Some in Hong Kong say that the city's economy is tepid because its government doesn't obey public opinion. But Hong Kong's prosperity has nothing to do with popular will. Did the British colonial government care about Hong Kong public opinion? Besides, the SAR government does not ignore public opinion -- like a blindfolded donkey, it allows itself to be led around the millstone of public opinion.
Consequently, lawmaking has been dominated by the establishment faction, which is rigid and unable to reform, while the pro-democracy faction has hijacked policymaking in the name of meaningless trivia. These two factions have completely overwhelmed Hong Kong residents with political farce.

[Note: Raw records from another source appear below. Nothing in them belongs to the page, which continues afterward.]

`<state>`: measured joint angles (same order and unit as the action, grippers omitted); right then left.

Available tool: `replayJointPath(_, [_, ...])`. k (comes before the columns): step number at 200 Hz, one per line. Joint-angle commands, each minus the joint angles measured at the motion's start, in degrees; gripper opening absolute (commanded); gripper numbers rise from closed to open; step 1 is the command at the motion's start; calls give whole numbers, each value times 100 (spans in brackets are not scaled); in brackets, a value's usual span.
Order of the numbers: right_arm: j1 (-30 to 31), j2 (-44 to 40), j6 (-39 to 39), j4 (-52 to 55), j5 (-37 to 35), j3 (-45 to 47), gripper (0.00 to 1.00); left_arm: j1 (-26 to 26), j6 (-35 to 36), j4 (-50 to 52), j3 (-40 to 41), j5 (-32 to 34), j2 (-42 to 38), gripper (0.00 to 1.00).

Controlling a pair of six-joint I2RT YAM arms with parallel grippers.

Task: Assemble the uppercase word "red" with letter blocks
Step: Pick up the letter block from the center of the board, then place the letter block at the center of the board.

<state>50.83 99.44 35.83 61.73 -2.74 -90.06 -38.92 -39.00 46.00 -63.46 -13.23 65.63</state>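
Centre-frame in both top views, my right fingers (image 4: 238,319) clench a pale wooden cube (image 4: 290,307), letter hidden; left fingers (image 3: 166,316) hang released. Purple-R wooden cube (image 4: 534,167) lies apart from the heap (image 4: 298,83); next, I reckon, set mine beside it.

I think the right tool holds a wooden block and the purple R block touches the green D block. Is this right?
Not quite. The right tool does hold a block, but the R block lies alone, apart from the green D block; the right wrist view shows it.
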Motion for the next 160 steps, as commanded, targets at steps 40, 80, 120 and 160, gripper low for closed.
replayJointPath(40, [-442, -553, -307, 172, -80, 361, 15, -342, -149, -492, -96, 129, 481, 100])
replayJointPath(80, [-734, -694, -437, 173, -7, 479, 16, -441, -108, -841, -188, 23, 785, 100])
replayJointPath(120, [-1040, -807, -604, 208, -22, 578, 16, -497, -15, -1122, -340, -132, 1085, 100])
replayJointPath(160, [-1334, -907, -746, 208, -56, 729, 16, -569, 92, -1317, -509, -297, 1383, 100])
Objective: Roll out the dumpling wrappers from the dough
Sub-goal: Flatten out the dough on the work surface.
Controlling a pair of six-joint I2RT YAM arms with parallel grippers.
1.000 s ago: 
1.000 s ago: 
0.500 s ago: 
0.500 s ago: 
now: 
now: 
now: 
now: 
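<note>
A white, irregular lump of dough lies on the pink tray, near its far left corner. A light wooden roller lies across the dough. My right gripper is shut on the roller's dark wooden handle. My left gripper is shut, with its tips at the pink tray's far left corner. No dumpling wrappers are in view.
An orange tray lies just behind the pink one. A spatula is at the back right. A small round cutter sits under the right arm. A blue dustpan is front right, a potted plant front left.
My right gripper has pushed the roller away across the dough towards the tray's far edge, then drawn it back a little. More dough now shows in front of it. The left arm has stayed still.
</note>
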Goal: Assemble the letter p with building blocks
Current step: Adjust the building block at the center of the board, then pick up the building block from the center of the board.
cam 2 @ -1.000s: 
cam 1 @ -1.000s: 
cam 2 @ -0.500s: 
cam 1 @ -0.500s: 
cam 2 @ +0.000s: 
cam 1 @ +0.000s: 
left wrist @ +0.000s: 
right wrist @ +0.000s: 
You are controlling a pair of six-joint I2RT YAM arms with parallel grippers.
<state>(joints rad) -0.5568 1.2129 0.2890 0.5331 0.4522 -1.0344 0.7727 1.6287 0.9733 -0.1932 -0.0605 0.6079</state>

Now, if the Chinese government were to intervene in Hong Kong's affairs, would it be able to reverse this trend and guide Hong Kong's economy toward successful transition? The outlook is not optimistic. The real problem is Hong Kongers' sense of superiority towards mainlanders: "We are a wealthy, advanced, open-minded superior class; you are a poor, ignorant, closed-minded inferior class. How can we compromise for you? Naturally, it should be you who change your song for us." As long as people in Hong Kong maintain this attitude, any attempt by the Chinese government to intervene in Hong Kong affairs will only result in even stronger backlashes. Healthy, sustainable reform must be built upon the foundation of rational political strategizing. But with one side completely lacking the ability to make rational decisions, how can discussion of reform even begin? For this attitude to change, Hong Kong's economic situation must first fall far below that of China's coastal cities. Without this, nothing will overcome Hong Kongers' sense of superiority.
Potential for reform exists, but the people of Hong Kong are incapable of taking this road, and yet refuse to accept Chinese government guidance. This is one true deadlock.
Translated by Bethany Allen-Ebrahimian.